Tech Students Design a Lodge for the Tech Trails

BBY&B's rendering of a trailhead lodge at the Michigan Tech Trails, designed by project manager Ben Bryant, Jared Belovich, Alex Bomstad and Kaili Yue.
BBY&B's rendering of a trailhead lodge at the Michigan Tech Trails, designed by project manager Ben Bryant, Jared Belovich, Alex Bomstad and Kaili Yue.

The Michigan Tech Trails offer top-notch recreation to runners, bikers and Nordic skiers from all over the nation. Something they don’t offer is flush toilets, not to mention the other cozy après ski amenities found in the typical resort.

Wouldn’t it be nice if we had an actual lodge? thought Jared Johnson, who leads Michigan Tech’s Outdoor Adventure Program. It could benefit the trails’ myriad users, as well as serve as a headquarters for the Outdoor Adventure Program. Tyler Losinski, then a student worker, took the idea and ran with it, developing a first concept of the trailhead lodge and sharing it with his co-workers.

One of those workers, civil engineering major and trail rat Alice Flanders, recognized the proposed lodge as a great opportunity for a real-world Senior Design project. And she suggested that the civil engineering students take it on.

Thus began one of the most ambitious Senior Design projects co-instructors Bill Leder and Bill Baxendall have ever led. For the last semester, four teams of civil engineering students—one led by Flanders—have each been drawing up plans for a new lodge, which would be located at the entrance to the Tech Trails. The complex would also house the Outdoor Adventure Program, which now lives in a converted home at 207 East Street.
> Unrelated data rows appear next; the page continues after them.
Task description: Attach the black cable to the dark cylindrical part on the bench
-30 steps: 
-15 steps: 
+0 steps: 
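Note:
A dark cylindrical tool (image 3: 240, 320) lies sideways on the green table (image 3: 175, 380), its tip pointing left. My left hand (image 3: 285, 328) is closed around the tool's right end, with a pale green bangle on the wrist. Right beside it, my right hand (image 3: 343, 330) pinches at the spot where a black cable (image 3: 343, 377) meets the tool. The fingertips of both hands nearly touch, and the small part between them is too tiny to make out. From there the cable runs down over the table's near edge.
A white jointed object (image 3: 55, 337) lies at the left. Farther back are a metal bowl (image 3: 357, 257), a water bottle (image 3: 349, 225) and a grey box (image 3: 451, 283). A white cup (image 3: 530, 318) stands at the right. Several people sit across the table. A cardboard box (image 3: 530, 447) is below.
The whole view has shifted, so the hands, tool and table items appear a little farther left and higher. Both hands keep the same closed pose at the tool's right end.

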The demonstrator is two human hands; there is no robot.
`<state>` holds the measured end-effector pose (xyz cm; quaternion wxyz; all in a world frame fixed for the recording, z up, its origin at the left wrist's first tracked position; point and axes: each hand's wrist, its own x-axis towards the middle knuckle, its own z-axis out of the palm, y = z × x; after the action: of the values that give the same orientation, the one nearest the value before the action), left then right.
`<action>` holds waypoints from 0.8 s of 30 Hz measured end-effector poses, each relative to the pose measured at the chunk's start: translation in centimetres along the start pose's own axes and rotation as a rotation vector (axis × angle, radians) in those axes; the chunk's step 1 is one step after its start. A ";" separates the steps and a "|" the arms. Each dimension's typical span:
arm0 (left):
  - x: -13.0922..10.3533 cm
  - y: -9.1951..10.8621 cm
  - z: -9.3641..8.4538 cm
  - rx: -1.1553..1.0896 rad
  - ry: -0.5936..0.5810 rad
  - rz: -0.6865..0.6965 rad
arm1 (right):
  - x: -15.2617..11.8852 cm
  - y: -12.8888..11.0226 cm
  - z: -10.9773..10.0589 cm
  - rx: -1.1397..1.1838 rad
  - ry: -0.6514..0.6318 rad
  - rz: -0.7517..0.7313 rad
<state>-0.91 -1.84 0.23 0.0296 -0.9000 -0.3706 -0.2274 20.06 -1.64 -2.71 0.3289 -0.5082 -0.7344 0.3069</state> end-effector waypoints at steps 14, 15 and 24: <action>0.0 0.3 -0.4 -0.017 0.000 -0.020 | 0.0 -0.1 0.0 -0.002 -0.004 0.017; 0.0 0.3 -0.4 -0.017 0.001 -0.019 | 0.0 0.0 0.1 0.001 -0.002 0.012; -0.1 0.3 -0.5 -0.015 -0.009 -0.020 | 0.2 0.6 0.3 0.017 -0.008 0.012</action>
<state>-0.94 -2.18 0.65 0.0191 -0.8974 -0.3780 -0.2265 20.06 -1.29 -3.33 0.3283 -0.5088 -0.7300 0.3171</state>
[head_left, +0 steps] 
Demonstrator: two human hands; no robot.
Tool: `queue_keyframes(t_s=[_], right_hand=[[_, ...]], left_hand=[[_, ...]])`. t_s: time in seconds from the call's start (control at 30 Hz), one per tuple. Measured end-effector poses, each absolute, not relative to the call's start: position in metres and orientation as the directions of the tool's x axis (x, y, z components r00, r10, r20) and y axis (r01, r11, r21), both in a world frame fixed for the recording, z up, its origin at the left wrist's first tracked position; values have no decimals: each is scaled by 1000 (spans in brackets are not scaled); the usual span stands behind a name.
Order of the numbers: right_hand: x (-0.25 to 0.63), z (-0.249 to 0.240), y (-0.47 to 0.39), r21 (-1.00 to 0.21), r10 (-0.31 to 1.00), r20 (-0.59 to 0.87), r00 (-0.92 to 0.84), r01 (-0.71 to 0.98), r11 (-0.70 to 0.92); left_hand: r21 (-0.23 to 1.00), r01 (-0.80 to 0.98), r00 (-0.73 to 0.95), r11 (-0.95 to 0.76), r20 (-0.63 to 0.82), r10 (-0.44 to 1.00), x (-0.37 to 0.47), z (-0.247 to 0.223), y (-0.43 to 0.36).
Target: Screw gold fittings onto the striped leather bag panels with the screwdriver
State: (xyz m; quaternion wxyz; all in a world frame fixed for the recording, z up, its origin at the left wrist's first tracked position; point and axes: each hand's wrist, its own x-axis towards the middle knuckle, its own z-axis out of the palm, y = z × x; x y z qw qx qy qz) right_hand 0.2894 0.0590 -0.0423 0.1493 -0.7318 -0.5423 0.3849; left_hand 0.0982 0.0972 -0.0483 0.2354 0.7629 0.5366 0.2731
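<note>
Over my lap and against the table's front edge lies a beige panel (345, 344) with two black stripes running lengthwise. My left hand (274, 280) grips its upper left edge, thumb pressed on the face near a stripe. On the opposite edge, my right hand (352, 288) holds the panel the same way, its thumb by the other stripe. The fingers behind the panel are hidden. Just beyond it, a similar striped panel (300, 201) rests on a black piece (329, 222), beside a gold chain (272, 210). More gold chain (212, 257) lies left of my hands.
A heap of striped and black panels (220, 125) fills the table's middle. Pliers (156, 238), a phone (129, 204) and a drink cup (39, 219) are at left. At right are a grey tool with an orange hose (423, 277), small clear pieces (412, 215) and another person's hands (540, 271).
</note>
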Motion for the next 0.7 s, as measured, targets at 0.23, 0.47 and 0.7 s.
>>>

There are no concrete plans to build a new complex yet. But Johnson, who is the client for the project, along with Athletic Director Suzanne Sanregret, is enthusiastic at the prospect.

“We are all for it,” he said. “We need a facility to match the caliber of the trails.” Over the last decade, the Tech Trails have become a recreational mecca and magnet for top-level athletic contests, up to and including the US National Cross-Country Skiing Championships, set for 2015 and 2016.

The students’ four designs vary in size and scope, with cost estimates ranging from $2.6 million to $3.8 million. Their enclosed floor space ranges in size from 12,700 to nearly 30,000 square feet. In addition, all provide office space and a kitchen for the Outdoor Adventure Program and locker room facilities. And yes, public restrooms.

The plans also incorporate the cost of bringing in utilities, paved parking and driveway, a separate building for Outdoor Adventure Program rentals and more.

“We need space for varsity athletics, ski and running races and competitions, outdoor student organizations, the Outdoor Adventure and Wellness Programs, special events like the national races, Muck Run, Bigfoot Snowshoe, etc., and general community use as well,” Johnson said. “It is important for folks to know that this is a facility that would be open to all trail users: skiers, bikers, runners, walkers.”

The instructors were pleased with the students’ work. “It’s so gratifying to see them come into Senior Design with basic skills from the classroom and then own a real-world project from beginning to end,” said Leder. Said Baxendall, “It’s been an extremely enjoyable experience.”

“I’m very impressed with what the students have done,” said Johnson. “This has been a great opportunity to partner with the academic side.”

Flanders, who runs, bikes and skis the trails, is thrilled. “It’s amazing to be a part of the preliminary design concepts,” she said. “And it would be incredible if they actually build a lodge and use some of our ideas. If I could, I’d do it again.”

The four teams and their members are TDWS Consulting, with project manager Kelcey Traynoff, Allyssa Demers, Eric Simmons and Kevin Wilks; BBY&B, with project manager Ben Bryant, Jared Belovich, Alex Bomstad and Kaili Yue; Team NRAM Rod, with project manager Nicholas Lanoue, Ryan Anderson, Michael LaFerve and Adam Suokas; I.S.I.I., with project manager Alice Flanders, Evan Kryzske, Wen Tao Liu and Casey Holvenstot.

Michigan Technological University is a public research university founded in 1885 in Houghton, Michigan, and is home to more than 7,000 students from 55 countries around the world. Consistently ranked among the best universities in the country for return on investment, Michigan’s flagship technological university offers more than 120 undergraduate and graduate degree programs in science and technology, engineering, computing, forestry, business and economics, health professions, humanities, mathematics, social sciences, and the arts. The rural campus is situated just miles from Lake Superior in Michigan's Upper Peninsula, offering year-round opportunities for outdoor adventure.